**Required action**
An unchanged copy of all the lines below is expected, and it should contain no pictures.

--- Given data ---

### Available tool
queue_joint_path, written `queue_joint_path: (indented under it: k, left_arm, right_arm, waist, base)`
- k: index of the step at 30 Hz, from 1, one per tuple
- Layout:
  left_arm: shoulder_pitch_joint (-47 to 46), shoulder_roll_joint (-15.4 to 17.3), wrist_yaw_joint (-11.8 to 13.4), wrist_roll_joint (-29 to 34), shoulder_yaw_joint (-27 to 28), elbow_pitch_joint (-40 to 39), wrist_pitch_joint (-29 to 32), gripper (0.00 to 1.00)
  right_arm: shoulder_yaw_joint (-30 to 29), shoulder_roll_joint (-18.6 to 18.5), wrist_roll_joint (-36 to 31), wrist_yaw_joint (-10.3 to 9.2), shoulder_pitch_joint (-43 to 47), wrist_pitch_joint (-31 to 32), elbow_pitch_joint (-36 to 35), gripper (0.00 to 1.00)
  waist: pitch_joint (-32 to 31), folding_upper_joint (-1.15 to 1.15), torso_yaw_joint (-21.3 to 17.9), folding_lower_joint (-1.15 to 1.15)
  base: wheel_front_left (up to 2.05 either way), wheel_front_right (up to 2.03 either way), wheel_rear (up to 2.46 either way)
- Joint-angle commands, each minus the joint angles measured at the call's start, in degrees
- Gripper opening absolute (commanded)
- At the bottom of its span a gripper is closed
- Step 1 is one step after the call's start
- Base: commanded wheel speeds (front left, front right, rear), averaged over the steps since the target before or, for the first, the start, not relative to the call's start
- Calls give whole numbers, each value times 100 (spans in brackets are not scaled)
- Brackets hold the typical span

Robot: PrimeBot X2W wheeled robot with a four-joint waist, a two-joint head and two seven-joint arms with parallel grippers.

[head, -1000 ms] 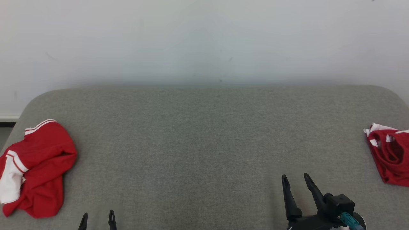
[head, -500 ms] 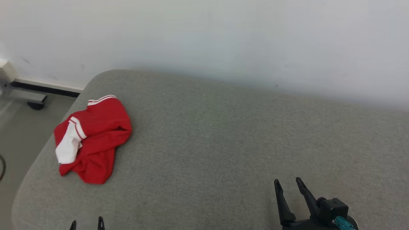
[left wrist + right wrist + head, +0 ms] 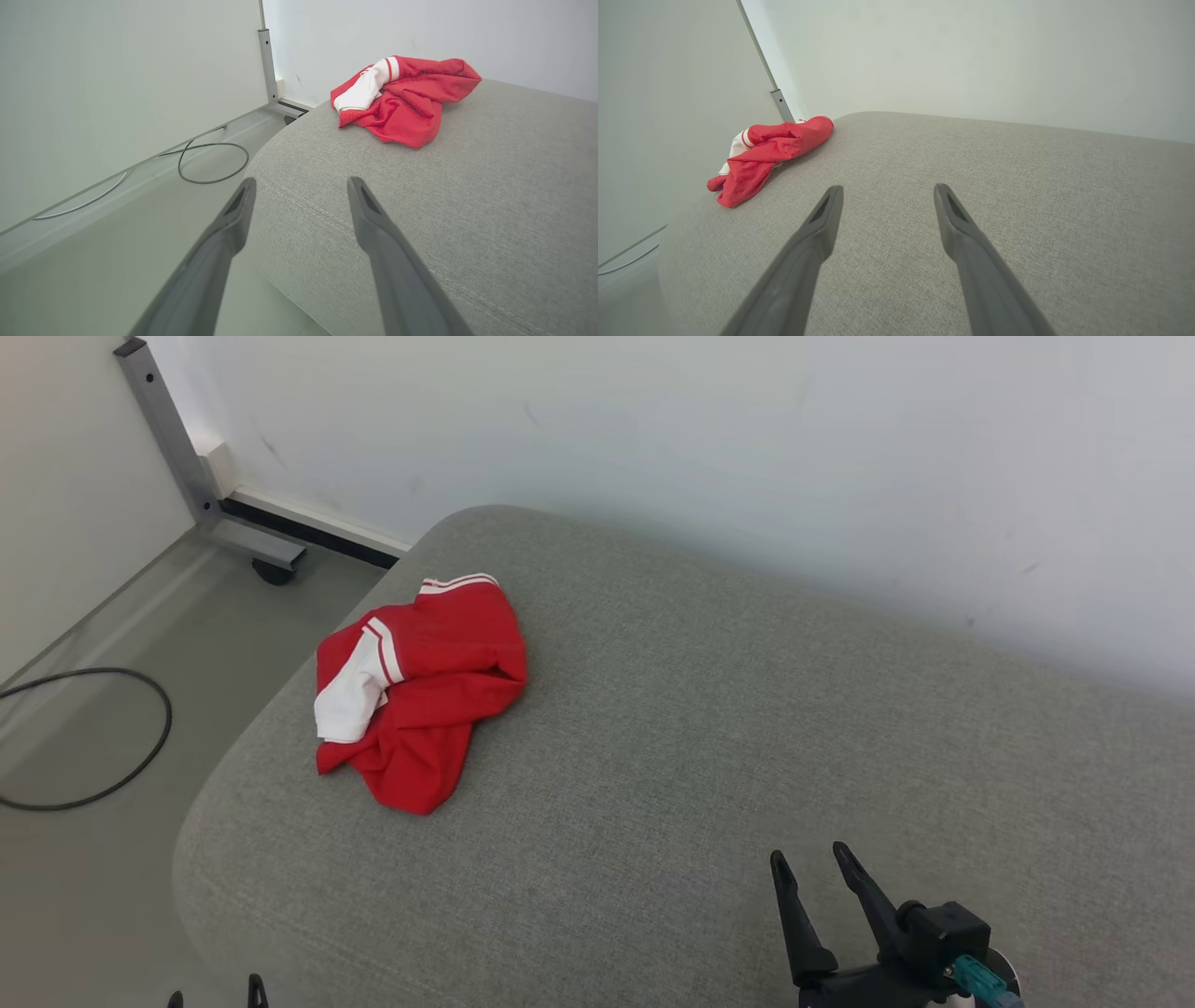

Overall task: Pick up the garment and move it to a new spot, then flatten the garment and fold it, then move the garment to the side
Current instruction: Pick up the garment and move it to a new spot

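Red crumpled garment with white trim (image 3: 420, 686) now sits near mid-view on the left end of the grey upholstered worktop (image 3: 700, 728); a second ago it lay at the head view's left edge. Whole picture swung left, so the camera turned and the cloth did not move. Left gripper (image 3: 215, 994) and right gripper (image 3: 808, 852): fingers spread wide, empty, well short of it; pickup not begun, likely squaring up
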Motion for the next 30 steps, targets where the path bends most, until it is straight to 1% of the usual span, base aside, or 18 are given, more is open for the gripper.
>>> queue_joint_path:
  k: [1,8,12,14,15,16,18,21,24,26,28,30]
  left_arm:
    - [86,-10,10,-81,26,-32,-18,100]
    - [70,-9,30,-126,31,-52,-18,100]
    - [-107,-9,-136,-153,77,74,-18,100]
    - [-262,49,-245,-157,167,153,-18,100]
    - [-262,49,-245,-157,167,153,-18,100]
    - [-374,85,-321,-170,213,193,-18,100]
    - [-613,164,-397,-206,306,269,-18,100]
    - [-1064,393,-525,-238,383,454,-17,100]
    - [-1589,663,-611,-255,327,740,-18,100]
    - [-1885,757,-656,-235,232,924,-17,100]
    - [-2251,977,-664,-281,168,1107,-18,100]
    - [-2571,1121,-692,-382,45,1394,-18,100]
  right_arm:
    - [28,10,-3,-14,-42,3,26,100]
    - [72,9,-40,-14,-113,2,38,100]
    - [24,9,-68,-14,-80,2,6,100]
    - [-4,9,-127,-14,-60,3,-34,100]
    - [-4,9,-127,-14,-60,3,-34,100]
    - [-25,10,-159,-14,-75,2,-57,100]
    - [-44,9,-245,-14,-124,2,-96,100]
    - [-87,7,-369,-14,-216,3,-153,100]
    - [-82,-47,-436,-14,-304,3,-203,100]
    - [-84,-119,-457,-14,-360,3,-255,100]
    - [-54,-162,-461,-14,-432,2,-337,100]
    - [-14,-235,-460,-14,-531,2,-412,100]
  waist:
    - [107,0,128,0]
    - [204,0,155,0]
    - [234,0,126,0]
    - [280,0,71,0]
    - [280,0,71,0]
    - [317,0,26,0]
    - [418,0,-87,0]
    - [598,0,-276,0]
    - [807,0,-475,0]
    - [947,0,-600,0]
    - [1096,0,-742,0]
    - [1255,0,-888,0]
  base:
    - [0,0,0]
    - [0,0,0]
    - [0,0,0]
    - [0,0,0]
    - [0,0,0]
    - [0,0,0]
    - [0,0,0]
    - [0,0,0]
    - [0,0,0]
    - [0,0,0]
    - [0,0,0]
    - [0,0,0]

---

**Answer**
### Available tool
queue_joint_path, written `queue_joint_path: (indented under it: k, left_arm, right_arm, waist, base)`
- k: index of the step at 30 Hz, from 1, one per tuple
- Layout:
  left_arm: shoulder_pitch_joint (-47 to 46), shoulder_roll_joint (-15.4 to 17.3), wrist_yaw_joint (-11.8 to 13.4), wrist_roll_joint (-29 to 34), shoulder_yaw_joint (-27 to 28), elbow_pitch_joint (-40 to 39), wrist_pitch_joint (-29 to 32), gripper (0.00 to 1.00)
  right_arm: shoulder_yaw_joint (-30 to 29), shoulder_roll_joint (-18.6 to 18.5), wrist_roll_joint (-36 to 31), wrist_yaw_joint (-10.3 to 9.2), shoulder_pitch_joint (-43 to 47), wrist_pitch_joint (-31 to 32), elbow_pitch_joint (-36 to 35), gripper (0.00 to 1.00)
  waist: pitch_joint (-32 to 31), folding_upper_joint (-1.15 to 1.15), torso_yaw_joint (-21.3 to 17.9), folding_lower_joint (-1.15 to 1.15)
  base: wheel_front_left (up to 2.05 either way), wheel_front_right (up to 2.03 either way), wheel_rear (up to 2.46 either way)
- Joint-angle commands, each minus the joint angles measured at the call's start, in degrees
- Gripper opening absolute (commanded)
- At the bottom of its span a gripper is closed
- Step 1 is one step after the call's start
- Base: commanded wheel speeds (front left, front right, rear), averaged over the steps since the target before or, for the first, the start, not relative to the call's start
- Calls give whole numbers, each value times 100 (spans in brackets are not scaled)
- Brackets hold the typical span

Robot: PrimeBot X2W wheeled robot with a four-joint waist, a two-joint head and two seven-joint arms with parallel grippers.

[head, -1000 ms] 
[head, -500 ms] 
[left wrist + right wrist + head, +0 ms] 

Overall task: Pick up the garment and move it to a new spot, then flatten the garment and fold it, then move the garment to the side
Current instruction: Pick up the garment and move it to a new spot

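Red crumpled garment with white trim (image 3: 420, 686) now sits near mid-view on the left end of the grey upholstered worktop (image 3: 700, 728); a second ago it lay at the head view's left edge. Whole picture swung left, so the camera turned and the cloth did not move. Left gripper (image 3: 215, 994) and right gripper (image 3: 808, 852): fingers spread wide, empty, well short of it; pickup not begun, likely squaring up
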Motion for the next 30 steps, targets where the path bends most, until it is straight to 1% of the usual span, base aside, or 18 are given, more is open for the gripper.
>>> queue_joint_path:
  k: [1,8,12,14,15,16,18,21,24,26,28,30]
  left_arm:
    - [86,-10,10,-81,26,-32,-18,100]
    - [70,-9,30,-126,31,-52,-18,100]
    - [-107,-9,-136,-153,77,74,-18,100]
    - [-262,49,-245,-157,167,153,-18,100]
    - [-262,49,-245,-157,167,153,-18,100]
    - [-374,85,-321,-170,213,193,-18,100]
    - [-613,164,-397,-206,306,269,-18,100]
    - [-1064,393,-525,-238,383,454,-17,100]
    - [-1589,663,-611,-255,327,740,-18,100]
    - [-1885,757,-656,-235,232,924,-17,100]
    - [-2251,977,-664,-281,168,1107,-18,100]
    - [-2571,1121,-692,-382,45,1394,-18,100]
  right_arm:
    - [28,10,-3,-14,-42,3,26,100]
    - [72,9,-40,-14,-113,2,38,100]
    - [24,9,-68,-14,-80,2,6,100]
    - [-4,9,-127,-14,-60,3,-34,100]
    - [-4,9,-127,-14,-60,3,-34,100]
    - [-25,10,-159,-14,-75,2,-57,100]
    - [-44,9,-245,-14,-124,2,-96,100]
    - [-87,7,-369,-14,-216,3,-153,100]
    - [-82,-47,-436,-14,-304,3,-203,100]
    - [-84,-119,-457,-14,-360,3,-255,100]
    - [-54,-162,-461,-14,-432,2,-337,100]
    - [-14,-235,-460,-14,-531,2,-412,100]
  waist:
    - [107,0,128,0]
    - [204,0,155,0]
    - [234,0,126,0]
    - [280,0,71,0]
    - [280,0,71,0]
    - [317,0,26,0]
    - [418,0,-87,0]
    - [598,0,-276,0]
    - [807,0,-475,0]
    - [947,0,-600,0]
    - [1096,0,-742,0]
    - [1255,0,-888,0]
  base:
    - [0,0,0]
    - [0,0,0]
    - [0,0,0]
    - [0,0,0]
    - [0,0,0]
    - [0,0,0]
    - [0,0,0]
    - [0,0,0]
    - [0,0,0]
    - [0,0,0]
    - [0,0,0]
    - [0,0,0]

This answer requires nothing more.